天子无戏言
tiān zǐ wú xì yán
l’empereur ne plaisante pas dans ses paroles
Ce que l’expression veut dire
Les paroles de l’empereur doivent être tenues ; il ne plaisante pas lorsqu’il donne sa parole.
指帝王说话算数。
D’où elle vient
Le roi Cheng des Zhou plaisanta un jour avec son jeune frère Shuyu en lui donnant une feuille d’arbre comme symbole d’un fief. Shuyu prit la promesse au sérieux et en informa son oncle, le duc de Zhou, qui rappela au roi qu’un empereur ne plaisante pas et qu’une parole imprudente fait perdre la confiance du peuple. Le roi Cheng dut finalement investir Shuyu à Tang, un territoire d’une centaine de lis de côté, et devint ensuite plus attentif à ses paroles et aux conseils d’autrui.
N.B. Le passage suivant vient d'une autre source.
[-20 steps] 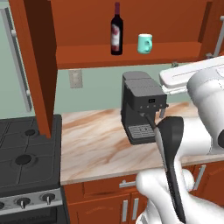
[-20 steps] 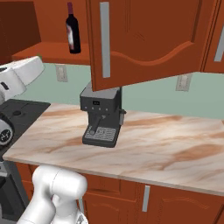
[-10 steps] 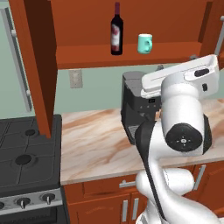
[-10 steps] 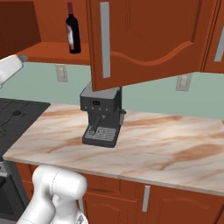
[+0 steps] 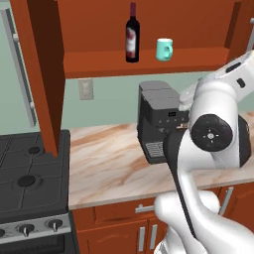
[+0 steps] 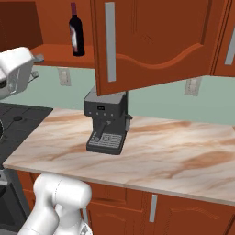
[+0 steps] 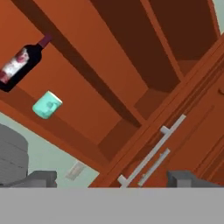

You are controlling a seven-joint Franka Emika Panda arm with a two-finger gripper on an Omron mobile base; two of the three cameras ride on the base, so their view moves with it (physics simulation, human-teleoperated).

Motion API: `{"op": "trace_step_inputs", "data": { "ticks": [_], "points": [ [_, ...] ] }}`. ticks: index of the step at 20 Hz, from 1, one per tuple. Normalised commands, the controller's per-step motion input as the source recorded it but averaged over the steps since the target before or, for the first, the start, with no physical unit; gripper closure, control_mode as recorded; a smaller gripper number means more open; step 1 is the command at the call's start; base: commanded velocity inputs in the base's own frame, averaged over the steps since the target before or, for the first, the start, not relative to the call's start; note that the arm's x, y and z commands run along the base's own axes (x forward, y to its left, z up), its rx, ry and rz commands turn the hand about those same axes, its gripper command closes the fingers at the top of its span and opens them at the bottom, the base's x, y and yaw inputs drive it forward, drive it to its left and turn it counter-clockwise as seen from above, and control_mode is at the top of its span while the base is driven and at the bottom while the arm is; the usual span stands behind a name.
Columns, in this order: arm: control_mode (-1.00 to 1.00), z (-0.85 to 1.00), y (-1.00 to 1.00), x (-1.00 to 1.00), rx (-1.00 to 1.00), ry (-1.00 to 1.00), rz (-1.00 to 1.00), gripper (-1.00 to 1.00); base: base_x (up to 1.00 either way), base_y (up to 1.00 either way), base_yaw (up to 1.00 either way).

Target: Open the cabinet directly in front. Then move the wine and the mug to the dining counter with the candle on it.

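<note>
The cabinet [image 5: 149, 20] stands open, its left door [image 5: 44, 74] swung toward me and its right door [image 6: 151, 41] hanging out over the worktop. On its bottom shelf stand the wine [image 5: 132, 32] and, just right of it, the teal mug [image 5: 164, 49]. The wine [image 6: 76, 34] also shows beside the right door, which hides the mug. In the hand view, wine [image 7: 19, 65] and mug [image 7: 47, 105] lie far off at the upper left. My gripper [image 7: 113, 179] is open, its fingertips [image 7: 41, 178] wide apart with nothing between them. The dining counter and the candle are out of view.
A grey coffee machine [image 5: 156, 119] stands on the marble worktop [image 5: 109, 163] under the shelf, partly behind my arm. A black stove [image 5: 30, 183] sits at the left. Two silver door handles [image 7: 151, 151] lie ahead of the hand.
The arm has swung round, its elbow now up in front of the coffee machine. Wine, mug and doors have not moved. The gripper stays open.
</note>
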Motion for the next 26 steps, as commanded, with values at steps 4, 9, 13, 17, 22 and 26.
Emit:
{"op": "trace_step_inputs", "data": {
  "ticks": [4, 9, 13, 17, 22, 26],
  "points": [
    [-1.0, 0.0, -0.16, 0.0, -0.2, 0.27, -0.18, -1.0, 0.0, 0.0, 0.0],
    [-1.0, -0.01, 0.0, 0.0, -0.2, 0.23, -0.17, -1.0, 0.0, 0.0, 0.0],
    [-1.0, -0.01, 0.0, 0.0, -0.2, 0.21, -0.16, -1.0, 0.0, 0.0, 0.0],
    [-1.0, -0.07, 0.0, 0.0, -0.19, 0.15, -0.16, -1.0, 0.0, 0.0, 0.0],
    [-1.0, -0.1, -0.01, 0.05, -0.07, 0.05, -0.07, -1.0, 0.0, 0.0, 0.0],
    [-1.0, -0.1, 0.0, 0.21, 0.0, 0.0, 0.0, -1.0, 0.0, 0.0, 0.0]
  ]
}}
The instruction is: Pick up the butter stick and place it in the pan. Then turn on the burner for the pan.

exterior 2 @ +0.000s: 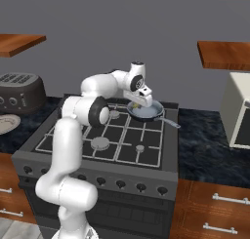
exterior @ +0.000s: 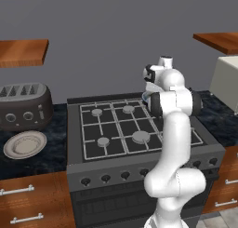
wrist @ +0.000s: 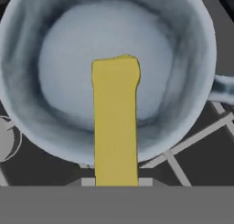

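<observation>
The pale yellow butter stick (wrist: 114, 122) hangs upright over the middle of the pan (wrist: 50, 58), whose blue-grey inside spreads beneath it. My gripper (exterior 2: 137, 103) is shut on the butter stick and hovers just above the pan (exterior 2: 149, 111), which sits on the stove's back right burner. The pan's thin grey handle (exterior 2: 170, 122) points right and toward the front. In the left base view my own arm hides most of the pan (exterior: 145, 97). Whether the butter touches the pan floor, I cannot tell.
The stove's grates (exterior 2: 117, 135) carry several burners, and a row of knobs (exterior 2: 121, 184) runs along its front. A dark toaster (exterior: 23, 106) and a cream plate (exterior: 25, 144) stand on the counter to the left. A white appliance (exterior 2: 239, 111) stands to the right.
</observation>
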You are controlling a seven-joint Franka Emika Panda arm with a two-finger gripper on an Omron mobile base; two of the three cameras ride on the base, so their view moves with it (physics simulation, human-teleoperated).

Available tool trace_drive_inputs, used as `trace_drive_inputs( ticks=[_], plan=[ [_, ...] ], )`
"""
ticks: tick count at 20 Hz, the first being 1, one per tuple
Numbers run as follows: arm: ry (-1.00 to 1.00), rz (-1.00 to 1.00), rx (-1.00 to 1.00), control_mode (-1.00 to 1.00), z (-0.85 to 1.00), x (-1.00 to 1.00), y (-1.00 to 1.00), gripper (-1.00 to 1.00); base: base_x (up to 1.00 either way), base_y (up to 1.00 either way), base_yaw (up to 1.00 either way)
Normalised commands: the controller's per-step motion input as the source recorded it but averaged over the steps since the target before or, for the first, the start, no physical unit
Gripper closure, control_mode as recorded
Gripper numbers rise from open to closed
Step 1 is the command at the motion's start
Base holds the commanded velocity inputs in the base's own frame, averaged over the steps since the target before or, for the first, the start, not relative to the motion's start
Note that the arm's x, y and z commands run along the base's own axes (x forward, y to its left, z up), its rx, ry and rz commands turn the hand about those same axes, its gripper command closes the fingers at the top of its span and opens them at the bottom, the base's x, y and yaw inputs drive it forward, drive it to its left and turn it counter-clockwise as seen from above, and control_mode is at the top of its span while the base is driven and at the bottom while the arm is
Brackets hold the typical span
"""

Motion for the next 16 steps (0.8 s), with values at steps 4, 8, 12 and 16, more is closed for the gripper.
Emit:
trace_drive_inputs(
  ticks=[4,8,12,16],
  plan=[
    [0.02,-0.15,0.0,-1.0,-0.29,0.3,-0.42,1.0,0.0,0.0,0.0],
    [0.02,-0.07,0.0,-1.0,-0.25,0.31,-0.24,1.0,0.0,0.0,0.0],
    [0.05,-0.03,0.0,-1.0,-0.2,0.17,-0.11,1.0,0.0,0.0,0.0],
    [0.04,-0.01,0.0,-1.0,-0.19,0.08,-0.01,1.0,0.0,0.0,0.0]
  ],
)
« L’empereur ne plaisante pas. Lorsque l’empereur parle, les historiens l’inscrivent dans les annales, les artisans le récitent et les lettrés le proclament. » Extrait du Lüshi Chunqiu, « Les paroles graves », de Lü Buwei, à l’époque des Royaumes combattants.
天子无戏言。天子言,则史书之,工诵之,士称之。
Quand l’employer
S’emploie comme complément d’objet, épithète ou proposition, pour rappeler qu’une promesse doit être tenue. L’expression est souvent utilisée par extension à propos d’un dirigeant ou d’une autorité.
Exemples
天子无戏言,老板答应的奖金应该兑现。
Tiānzǐ wú xìyán, lǎobǎn dāying de jiǎngjīn yīnggāi duìxiàn.
Une promesse doit être tenue : la prime promise par le patron devrait être versée.
老师说下周考试,天子无戏言,大家都开始复习了。
Lǎoshī shuō xià zhōu kǎoshì, tiānzǐ wú xìyán, dàjiā dōu kāishǐ fùxí le.
Le professeur a annoncé un examen la semaine prochaine ; parole donnée, tout le monde s’est mis à réviser.
市长公开承诺改善交通,真是天子无戏言。
Shìzhǎng gōngkāi chéngnuò gǎishàn jiāotōng, zhēn shi tiānzǐ wú xìyán.
Le maire s’est publiquement engagé à améliorer les transports ; il doit maintenant tenir parole.
天子无戏言”,领导干部要对言行负
« L’empereur ne plaisante pas » ; les cadres dirigeants doivent répondre de leurs paroles et de leurs actes.